🦋🦋🦋

"Sss.." Zefanya meringis, kepalanya sangat sakit. Keningnya mengerut saat menyadari ia berada di uks.

"Udah sadar?"

Zefanya merasa familiar dengan suara itu. Ia pun memalingkan wajahnya mencari sumber suara. Disampingnya ada Alfarel yang menatapnya khawatir.

Eh tunggu... tadi Alfarel menatapnya apa? Khawatir? Dia gak salah liat kan? Apa matanya jadi bermasalah setelah kena bola basket tadi? Tapikan yang kena kepalanya, bukan matanya.

"Mana mungkin dia khawatir sama gue. Eh, tapi bisa aja dia udah mulai suka sama gue. Tapi masa sih, secepat ini? Gak mungkin deh," batin Zefanya.

"Ada yang sakit?"

Zefanya hanya menggeleng sebagai jawaban. Padahal kepalanya sangatlah pusing. Tapi ia menutupinya. Ia hanya tak ingin di cap sebagai cewek lemah. Demi apa pun ia sangat benci jika ada orang yang menganggapnya lemah apalagi sampai dikasihani.

"Lo belum makan kan? Pantes aja kena bola langsung pingsan."

"Kalau punya penyakit maag itu gak boleh telat makan," lanjut Alfarel
menasihati.

"Iya."

"Yaudah, sini gue suapin." Di tangan Alfarel sudah ada sepiring nasi goreng yang sempat ia beli dari kantin untuk Zefanya.

"Eits, gak ada penolakan!" lanjutnya saat melihat Zefanya ingin protes.

“Gue gak laper,” tolak Zefanya. Sekarang ini ia sedang tak nafsu makan.

“Mau gue suapin pakai tangan apa mulut hmm?” Alfarel menatap mata Zefanya intens. Ia sama sekali tak suka dibantah. Zefanya tidak tahu seberapa paniknya dia saat melihat gadis itu pingsan akibat terkena bola basket. Ia bahkan meninggalkan permainan hanya untuk menjaga Zefanya yang terbaring di ranjang UKS.

Alfarel bisa saja tak peduli dengan itu, akan tetapi hatinya menggerakkannya untuk selalu berasa di dekat Zefanya. Ia juga bingung dengan dirinya sendiri. Tapi satu hal yang Alfarel tahu, ia tak boleh terjebak dalam permainanya sendiri.

Zefanya melebarkan matanya, ia langsung menjambak rambut Alfarel. “Sinting!” maki Zefanya.
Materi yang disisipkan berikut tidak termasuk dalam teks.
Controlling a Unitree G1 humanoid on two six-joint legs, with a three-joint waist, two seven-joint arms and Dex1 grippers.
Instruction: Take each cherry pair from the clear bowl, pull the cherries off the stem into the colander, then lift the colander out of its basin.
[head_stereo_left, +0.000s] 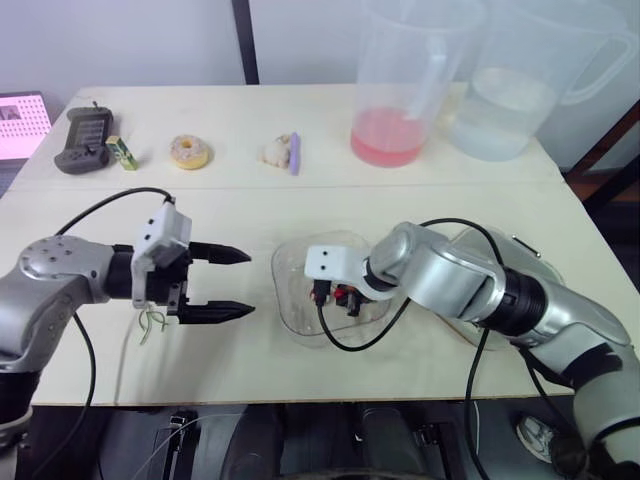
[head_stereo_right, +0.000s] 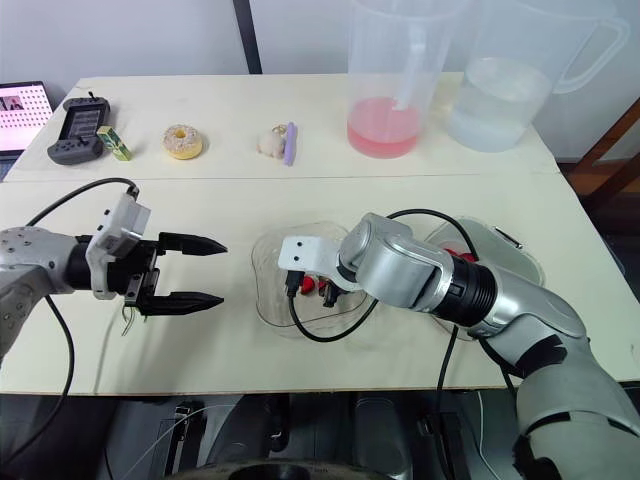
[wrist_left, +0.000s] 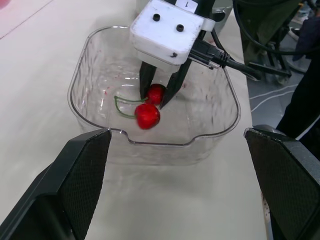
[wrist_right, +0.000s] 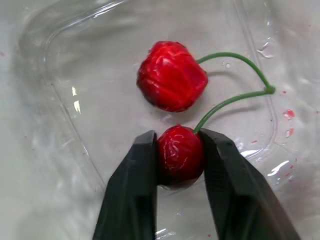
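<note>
The cherry pair (wrist_right: 176, 115) lies on the floor of the clear bowl (wrist_left: 150, 144), near the middle of the surface (head_stereo_left: 300, 190). The right claw (wrist_right: 179, 136) reaches into the bowl from the robot's right and is clamped on one cherry (wrist_right: 180, 156), a finger pressed to each side. The free cherry (wrist_right: 171, 75) sits just ahead of those fingertips, on the side facing the left claw (head_stereo_left: 248, 283). The green stem (wrist_right: 235, 97) arches off sideways, joining the two.

What counts for the coming move is that the pair's long axis runs roughly along the line between the two claws, so the loose cherry is the end nearer the left arm. The left claw hovers just beside the bowl on the robot's left, above the surface, fingers wide apart and aimed at the bowl. It looks ready to take the free cherry or the stem once the pair is lifted.

The basin (head_stereo_right: 515, 262) lies to the right of the bowl, largely under the right arm. I cannot tell the colander apart from it.
</note>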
Bukannya marah, Alfarel malah terkekeh pelan. Ia mengusap rambut Zefanya lembut supaya gadis itu melepaskan jambakan tangannya pada rambutnya.
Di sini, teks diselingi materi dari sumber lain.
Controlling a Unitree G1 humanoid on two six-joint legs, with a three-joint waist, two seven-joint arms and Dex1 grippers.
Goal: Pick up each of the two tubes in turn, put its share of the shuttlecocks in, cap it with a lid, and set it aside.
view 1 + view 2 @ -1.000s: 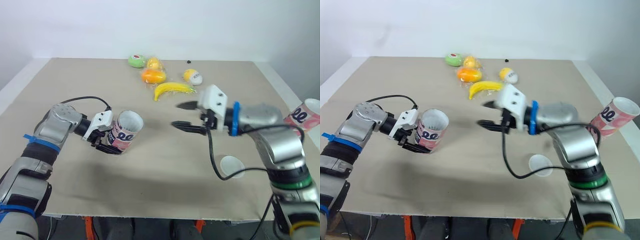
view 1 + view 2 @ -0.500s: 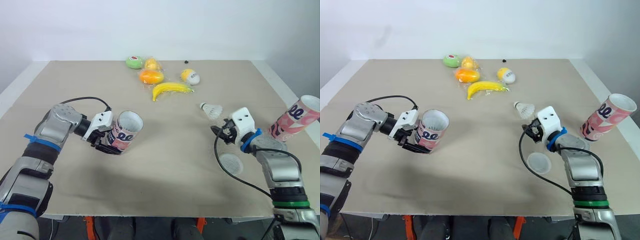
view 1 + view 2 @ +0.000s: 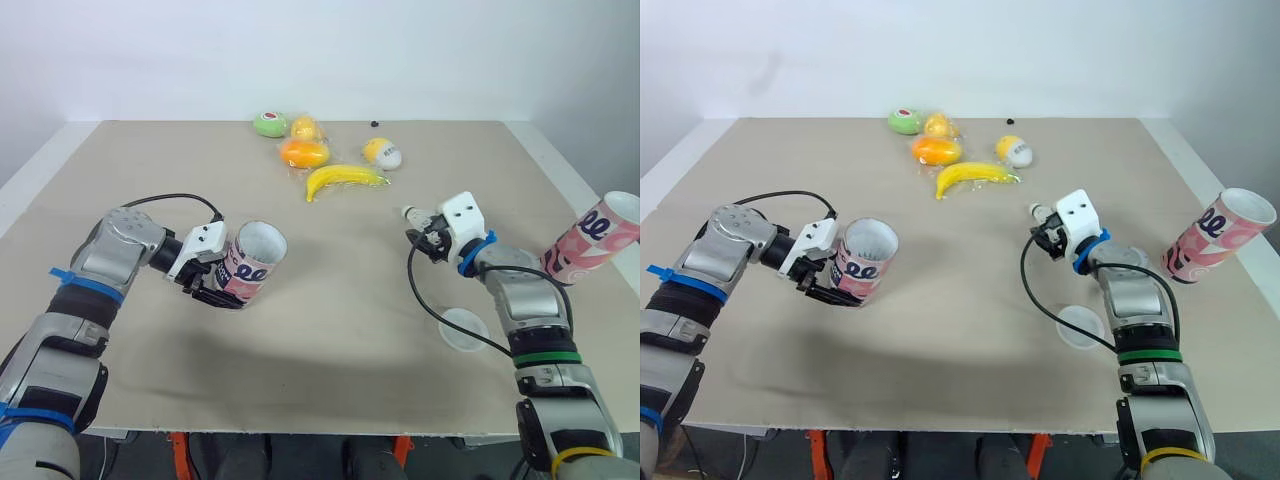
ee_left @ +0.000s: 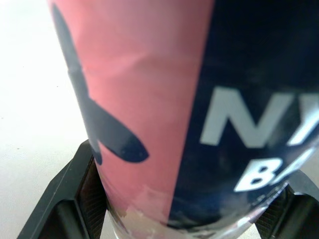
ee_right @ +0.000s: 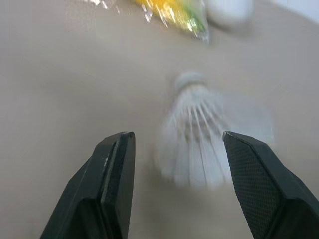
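Shuttlecock (image 5: 197,149) on table, right of centre. Right gripper (image 5: 178,139), back from mid-table swing, now lined up on it, fingers wide apart, nothing held. Left gripper (image 3: 225,283) clamps tilted tube (image 3: 252,262). Grasp likely next.

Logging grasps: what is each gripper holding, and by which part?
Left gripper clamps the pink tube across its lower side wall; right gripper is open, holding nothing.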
“Zefanya,” ucapnya lembut.

“Apa?” tanya Zefanya ketus. Ia masih menjambak rambut Alfarel.

“Lepas sayang,” bujuk Alfarel. Ia meringis pelan ketika Zefanya menguatkan jambakannya.

“Enggak!”

“Lepas, kalau enggak—“

“Apa?” potong Zefanya cepat.

“Gue cium lo sampe kehabisan nafas!” ancam Alfarel, ia tersenyum miring.

“Gila!” Zefanya langsung melepaskan jambakannya pada rambut Alfarel.

Alfarel terkekeh pelan. “Makan ya?” bujuknya pada Zefanya.

“Ayo buka mukut lo, gak ada penolakan!” tegas Alfarel.